Seems that his first impression is a lot like mine. In the cover letter along with his review he includes the following comment:


I would mention to those that are wanting to go the trust/NFA route that it is a very good idea to consult with an attorney first. Although WillMaker may get you there, there are a lot of details that no doubt go overlooked. There also are a lot of clauses that I would have drafted differently or left out altogether. For NFA purposes, you really just need a really basic trust, without much of the estate planning language that Willmaker includes.


For once, I actually find myself pretty much agreeing with a lawyer.

Some of his other comments that I found illuminating are listed below. Its obvious that he thinks in a different way to whoever formulated WillMaker. That’s not surprising to me. Ask three lawyers for an opinion, and you will end up with four different ones.

Please note that the following isn’t the whole of the review, just stuff that I think is worth calling out.


If you want all of your firearms to be distributed in the same manner that you set up in your trust, you should sign an assignment stating that and have it notarized. Then keep that assignment with your trust paperwork. Then there are no questions at any time in the future how your distribution of firearms is to take place. You could also state in your trust document that you will distribute them by memorandum, and then fill out (by hand) the memorandum of distribution.


I like this, because it covers everything cleanly, and allows the distribution memorandum to be updated without having to update the trust – along the same lines as keeping the property on an attached schedule rather than listed in the trust proper.


Part 2: I would include language to the effect: “The grantor may add or remove property to or from the trust.” This would only come into play if you ever sold or transferred an item owned by the trust.


I missed this myself. Definitely worth stating clearly.


Part 6(A) You should name multiple trustees: all of the people that you want to be able to possess and use the NFA items should be listed as trustees. I would name yourself, your wife, and your son.
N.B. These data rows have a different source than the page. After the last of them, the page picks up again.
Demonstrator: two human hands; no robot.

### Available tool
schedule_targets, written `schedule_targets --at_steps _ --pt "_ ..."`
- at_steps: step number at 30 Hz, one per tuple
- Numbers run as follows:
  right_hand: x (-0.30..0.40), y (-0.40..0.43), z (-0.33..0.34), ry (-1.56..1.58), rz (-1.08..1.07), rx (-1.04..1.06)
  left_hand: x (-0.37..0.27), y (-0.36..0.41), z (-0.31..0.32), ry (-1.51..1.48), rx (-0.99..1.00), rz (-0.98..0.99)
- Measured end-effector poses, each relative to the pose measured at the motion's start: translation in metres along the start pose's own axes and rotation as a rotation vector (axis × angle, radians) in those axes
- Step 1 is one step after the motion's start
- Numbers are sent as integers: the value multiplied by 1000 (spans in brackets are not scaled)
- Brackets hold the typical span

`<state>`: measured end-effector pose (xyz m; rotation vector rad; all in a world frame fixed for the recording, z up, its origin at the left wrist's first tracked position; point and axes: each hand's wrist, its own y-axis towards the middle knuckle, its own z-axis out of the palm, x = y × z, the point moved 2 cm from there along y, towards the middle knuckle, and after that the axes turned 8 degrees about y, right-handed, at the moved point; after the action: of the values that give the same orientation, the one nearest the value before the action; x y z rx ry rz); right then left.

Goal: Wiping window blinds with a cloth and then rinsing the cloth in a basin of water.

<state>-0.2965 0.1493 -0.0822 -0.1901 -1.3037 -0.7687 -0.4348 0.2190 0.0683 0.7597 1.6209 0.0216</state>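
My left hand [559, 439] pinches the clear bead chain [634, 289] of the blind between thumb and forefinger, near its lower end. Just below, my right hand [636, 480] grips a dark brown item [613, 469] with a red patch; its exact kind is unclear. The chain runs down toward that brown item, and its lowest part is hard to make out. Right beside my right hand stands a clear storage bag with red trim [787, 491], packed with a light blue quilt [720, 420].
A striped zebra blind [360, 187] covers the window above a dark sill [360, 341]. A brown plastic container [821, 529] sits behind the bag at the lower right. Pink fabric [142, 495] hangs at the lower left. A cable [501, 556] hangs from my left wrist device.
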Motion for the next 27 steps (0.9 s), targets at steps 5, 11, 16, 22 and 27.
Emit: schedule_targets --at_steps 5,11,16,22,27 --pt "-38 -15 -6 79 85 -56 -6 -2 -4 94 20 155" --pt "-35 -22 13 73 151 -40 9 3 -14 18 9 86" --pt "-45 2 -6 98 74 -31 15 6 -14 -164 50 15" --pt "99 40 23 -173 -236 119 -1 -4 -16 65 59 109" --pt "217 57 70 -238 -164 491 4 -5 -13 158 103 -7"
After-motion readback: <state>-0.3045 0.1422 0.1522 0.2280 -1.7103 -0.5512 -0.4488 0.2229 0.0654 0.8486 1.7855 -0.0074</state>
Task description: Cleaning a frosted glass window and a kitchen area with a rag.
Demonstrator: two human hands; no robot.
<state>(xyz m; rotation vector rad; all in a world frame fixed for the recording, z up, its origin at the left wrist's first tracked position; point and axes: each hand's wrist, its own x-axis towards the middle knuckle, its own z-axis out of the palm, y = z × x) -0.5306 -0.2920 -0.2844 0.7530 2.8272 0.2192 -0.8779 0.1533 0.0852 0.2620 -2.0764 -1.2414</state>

This gets expanded upon later. It is, however, something that seems quite difficult to do with WillMaker. If you are creating a trust just for yourself, only you having access etc. WillMaker is probably fine, but once you get more people involved, its formulas start to get in the way. For example, I thought I could use the joint husband/wife version, but it starts insisting on listing the property of each – no way around it. Its really not suitable for our purposes here.


Part 6(D) and Part 8: I would add language which makes clear how and when the successor trustees take over that role. Don’t leave it to a committee as it is in Part 8. I usually advise clients to say something like this: “In the event of the death or disability of John Q. Person, Junior and Jane Person shall serve as co-trustees. John Q. Person shall be deemed disabled under this article based upon the written opinions of two (2) licensed physicians.” This better defines the point in time at which you will no longer be a trustee of the trust. You don’t want to leave it too open-ended, and you don’t want to appoint a committee for your mental capacity. These people don’t ever want to admit that family members are incapacitated. I always use the advice of 2 doctors for this reason: much more detached from the situation.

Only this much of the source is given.